TO DO:
Look through the records below for the line with "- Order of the" and the line with "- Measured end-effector", then return those lines and all lines between, exactly.

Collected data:
::::

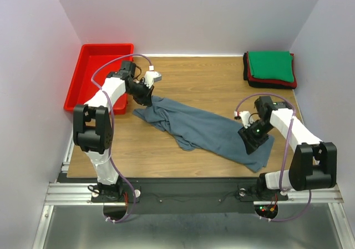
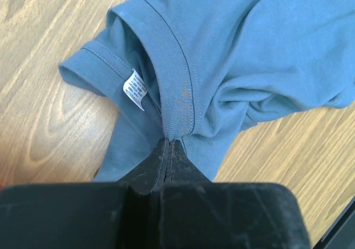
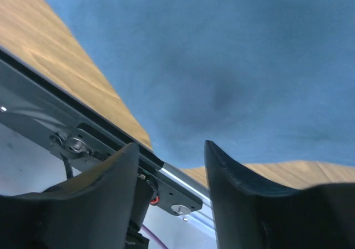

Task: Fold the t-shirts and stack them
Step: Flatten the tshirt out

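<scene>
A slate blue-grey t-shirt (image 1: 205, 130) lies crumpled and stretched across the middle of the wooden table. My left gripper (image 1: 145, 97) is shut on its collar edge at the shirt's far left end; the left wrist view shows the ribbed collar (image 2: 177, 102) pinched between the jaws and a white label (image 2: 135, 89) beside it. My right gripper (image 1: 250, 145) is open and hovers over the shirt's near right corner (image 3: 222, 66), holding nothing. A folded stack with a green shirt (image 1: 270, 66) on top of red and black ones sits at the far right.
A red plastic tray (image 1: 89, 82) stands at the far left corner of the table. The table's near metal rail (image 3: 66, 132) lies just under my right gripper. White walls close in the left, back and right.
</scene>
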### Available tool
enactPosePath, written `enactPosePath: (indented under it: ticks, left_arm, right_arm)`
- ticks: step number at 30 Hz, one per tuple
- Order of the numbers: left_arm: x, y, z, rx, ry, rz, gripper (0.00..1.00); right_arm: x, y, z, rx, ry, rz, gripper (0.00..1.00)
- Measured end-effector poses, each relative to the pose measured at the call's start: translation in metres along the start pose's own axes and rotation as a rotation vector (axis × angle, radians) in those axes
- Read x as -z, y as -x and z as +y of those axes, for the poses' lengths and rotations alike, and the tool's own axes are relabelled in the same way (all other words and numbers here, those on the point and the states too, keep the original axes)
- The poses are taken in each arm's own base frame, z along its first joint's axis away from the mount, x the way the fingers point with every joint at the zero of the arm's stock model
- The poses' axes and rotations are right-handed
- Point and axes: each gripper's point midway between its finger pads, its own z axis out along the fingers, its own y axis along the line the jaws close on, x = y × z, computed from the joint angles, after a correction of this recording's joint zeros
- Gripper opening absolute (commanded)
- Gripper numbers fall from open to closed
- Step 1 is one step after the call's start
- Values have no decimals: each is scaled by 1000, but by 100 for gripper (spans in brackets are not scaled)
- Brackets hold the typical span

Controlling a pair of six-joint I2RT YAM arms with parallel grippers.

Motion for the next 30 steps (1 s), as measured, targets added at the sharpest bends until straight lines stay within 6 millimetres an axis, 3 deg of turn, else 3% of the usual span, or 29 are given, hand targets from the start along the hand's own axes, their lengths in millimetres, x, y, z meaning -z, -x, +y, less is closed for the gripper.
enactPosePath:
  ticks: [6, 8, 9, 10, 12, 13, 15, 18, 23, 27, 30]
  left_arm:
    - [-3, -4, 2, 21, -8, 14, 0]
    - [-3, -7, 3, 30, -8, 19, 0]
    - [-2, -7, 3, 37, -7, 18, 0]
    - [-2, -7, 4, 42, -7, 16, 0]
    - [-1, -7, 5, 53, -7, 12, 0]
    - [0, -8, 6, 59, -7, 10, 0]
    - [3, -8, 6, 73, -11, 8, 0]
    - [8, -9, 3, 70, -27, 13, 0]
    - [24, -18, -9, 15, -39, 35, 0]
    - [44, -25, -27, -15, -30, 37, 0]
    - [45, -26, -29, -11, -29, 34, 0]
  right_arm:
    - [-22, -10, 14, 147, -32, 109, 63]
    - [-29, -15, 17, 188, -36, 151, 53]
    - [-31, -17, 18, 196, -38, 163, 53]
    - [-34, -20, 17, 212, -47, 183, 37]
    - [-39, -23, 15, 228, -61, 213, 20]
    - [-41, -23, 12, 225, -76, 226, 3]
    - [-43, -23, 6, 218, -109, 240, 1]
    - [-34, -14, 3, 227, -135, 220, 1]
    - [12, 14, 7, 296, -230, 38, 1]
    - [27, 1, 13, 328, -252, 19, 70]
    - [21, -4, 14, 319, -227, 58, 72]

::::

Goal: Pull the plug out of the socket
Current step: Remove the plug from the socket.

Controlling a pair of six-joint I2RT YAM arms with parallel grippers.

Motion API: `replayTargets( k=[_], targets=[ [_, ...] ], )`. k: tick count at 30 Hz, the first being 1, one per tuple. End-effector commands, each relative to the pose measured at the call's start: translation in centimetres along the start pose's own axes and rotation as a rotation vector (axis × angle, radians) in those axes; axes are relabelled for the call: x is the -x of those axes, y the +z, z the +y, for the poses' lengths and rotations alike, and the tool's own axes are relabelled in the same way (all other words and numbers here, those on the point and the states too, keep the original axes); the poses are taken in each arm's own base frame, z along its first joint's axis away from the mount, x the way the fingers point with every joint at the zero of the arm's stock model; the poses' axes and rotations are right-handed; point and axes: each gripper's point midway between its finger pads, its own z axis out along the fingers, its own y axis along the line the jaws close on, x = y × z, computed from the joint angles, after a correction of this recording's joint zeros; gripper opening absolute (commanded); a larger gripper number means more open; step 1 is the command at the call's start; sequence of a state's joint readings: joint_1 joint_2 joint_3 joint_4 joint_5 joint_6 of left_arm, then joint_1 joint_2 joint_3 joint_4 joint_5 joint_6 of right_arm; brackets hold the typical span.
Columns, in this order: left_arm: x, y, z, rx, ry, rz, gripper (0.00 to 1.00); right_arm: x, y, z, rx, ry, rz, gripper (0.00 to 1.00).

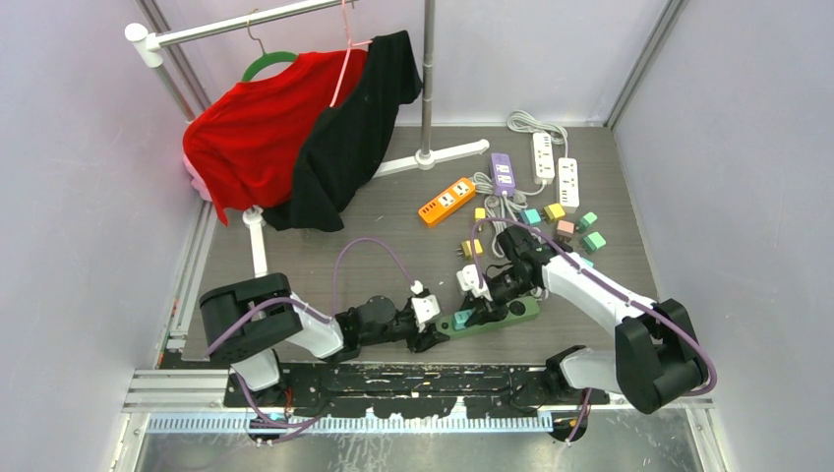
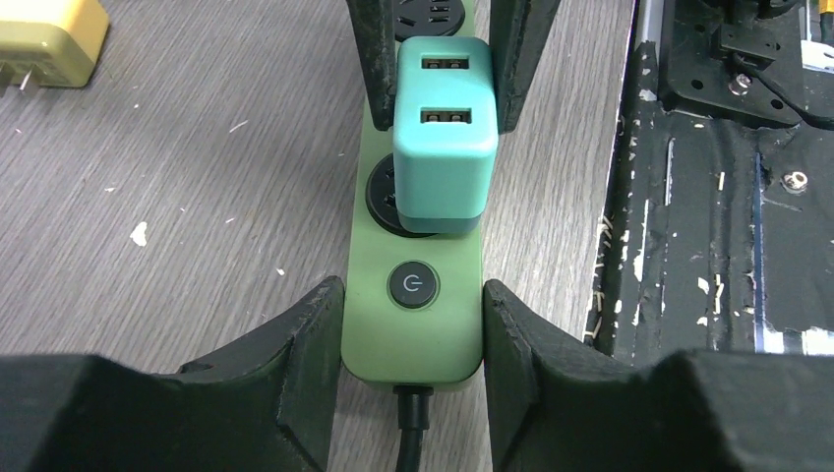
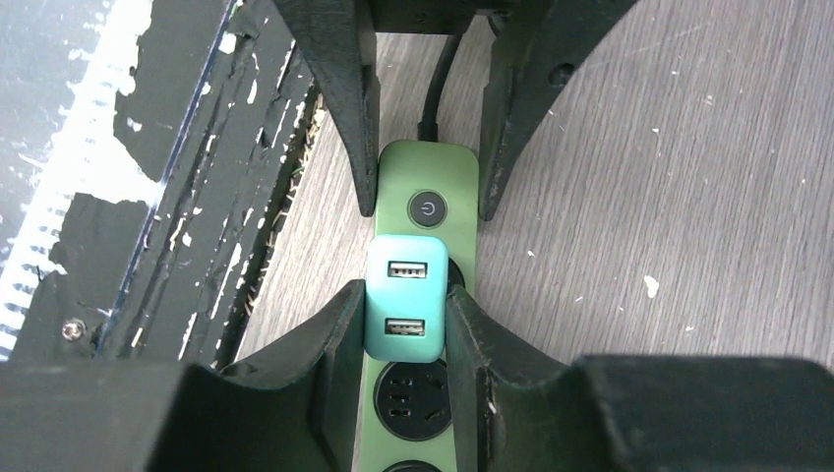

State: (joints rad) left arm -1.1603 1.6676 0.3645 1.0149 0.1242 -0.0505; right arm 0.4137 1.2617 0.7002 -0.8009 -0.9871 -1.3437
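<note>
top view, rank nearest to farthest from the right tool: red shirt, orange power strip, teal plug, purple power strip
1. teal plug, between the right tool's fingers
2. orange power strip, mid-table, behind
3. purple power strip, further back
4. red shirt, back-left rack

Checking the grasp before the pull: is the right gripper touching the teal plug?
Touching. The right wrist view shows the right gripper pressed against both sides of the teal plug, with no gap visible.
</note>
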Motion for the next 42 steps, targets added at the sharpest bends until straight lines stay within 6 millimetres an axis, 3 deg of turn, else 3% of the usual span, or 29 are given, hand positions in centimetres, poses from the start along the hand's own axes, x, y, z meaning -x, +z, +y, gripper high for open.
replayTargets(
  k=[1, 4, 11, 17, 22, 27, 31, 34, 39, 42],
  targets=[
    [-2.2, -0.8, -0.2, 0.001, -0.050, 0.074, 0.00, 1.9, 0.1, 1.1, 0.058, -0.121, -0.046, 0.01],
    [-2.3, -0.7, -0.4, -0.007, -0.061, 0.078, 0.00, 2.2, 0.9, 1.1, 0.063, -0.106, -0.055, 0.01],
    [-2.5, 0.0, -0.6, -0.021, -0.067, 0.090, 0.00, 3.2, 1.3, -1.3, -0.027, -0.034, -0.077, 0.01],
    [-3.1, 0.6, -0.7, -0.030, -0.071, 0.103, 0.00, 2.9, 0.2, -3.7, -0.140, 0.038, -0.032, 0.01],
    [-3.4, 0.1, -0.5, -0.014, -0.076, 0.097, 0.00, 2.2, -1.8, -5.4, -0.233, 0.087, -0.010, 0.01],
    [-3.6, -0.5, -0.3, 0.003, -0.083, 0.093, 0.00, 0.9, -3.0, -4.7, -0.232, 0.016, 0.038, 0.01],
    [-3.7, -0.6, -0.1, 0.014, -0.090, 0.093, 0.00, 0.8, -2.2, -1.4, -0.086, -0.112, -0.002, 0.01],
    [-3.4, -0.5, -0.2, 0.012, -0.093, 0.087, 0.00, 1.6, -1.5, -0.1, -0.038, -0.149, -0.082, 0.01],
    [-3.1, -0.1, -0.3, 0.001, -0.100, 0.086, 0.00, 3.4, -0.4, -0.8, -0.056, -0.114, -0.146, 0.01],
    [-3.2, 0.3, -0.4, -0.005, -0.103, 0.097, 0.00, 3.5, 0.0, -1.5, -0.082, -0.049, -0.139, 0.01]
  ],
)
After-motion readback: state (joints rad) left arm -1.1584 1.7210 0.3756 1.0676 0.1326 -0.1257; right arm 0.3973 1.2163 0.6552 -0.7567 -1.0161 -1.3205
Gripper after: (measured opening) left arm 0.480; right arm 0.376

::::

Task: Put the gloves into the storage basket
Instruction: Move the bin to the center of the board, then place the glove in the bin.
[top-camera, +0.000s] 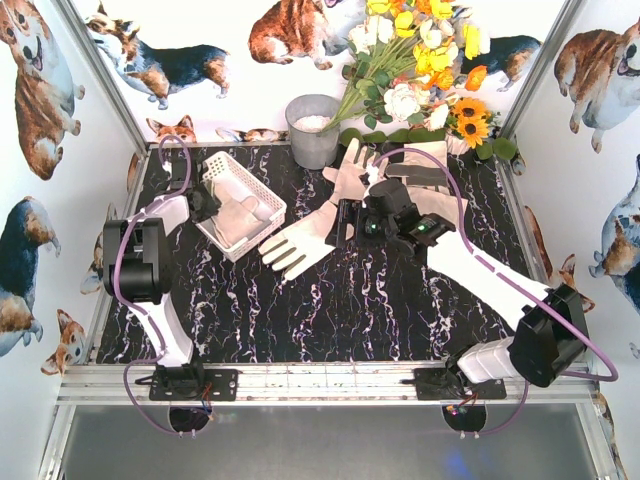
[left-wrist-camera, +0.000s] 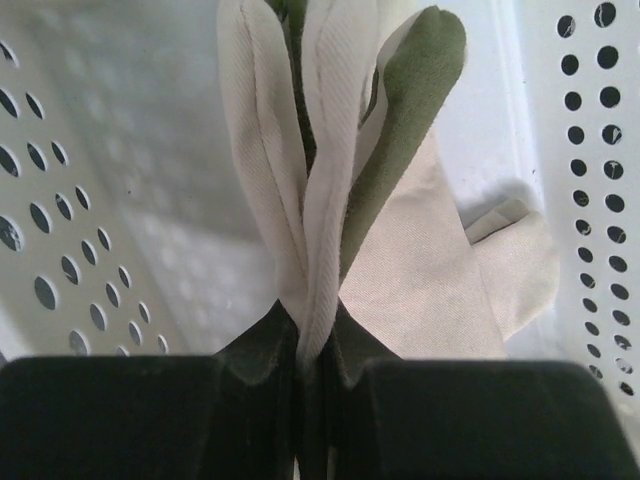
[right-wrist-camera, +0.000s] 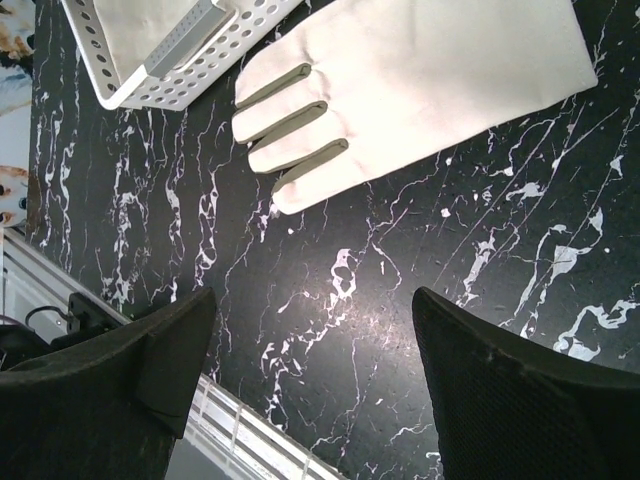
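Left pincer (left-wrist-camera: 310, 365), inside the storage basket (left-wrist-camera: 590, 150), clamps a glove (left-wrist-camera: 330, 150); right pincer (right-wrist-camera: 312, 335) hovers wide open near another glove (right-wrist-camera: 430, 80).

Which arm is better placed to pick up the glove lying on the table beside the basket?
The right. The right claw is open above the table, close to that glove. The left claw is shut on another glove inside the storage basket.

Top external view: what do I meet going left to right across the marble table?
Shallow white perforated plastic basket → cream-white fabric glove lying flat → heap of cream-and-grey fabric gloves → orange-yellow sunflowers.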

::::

SOLUTION FOR THIS TASK:
- Order of the numbers: left_arm: x, y, z, rx, ry, rz, gripper (0.00..1.00); right_arm: x, y, z, rx, ry, rz, gripper (0.00..1.00)
- Measured end-effector poses, each relative to the pose measured at the call's start: translation in metres along the start pose's own axes and rotation as a rotation vector (axis × angle, radians) in those axes

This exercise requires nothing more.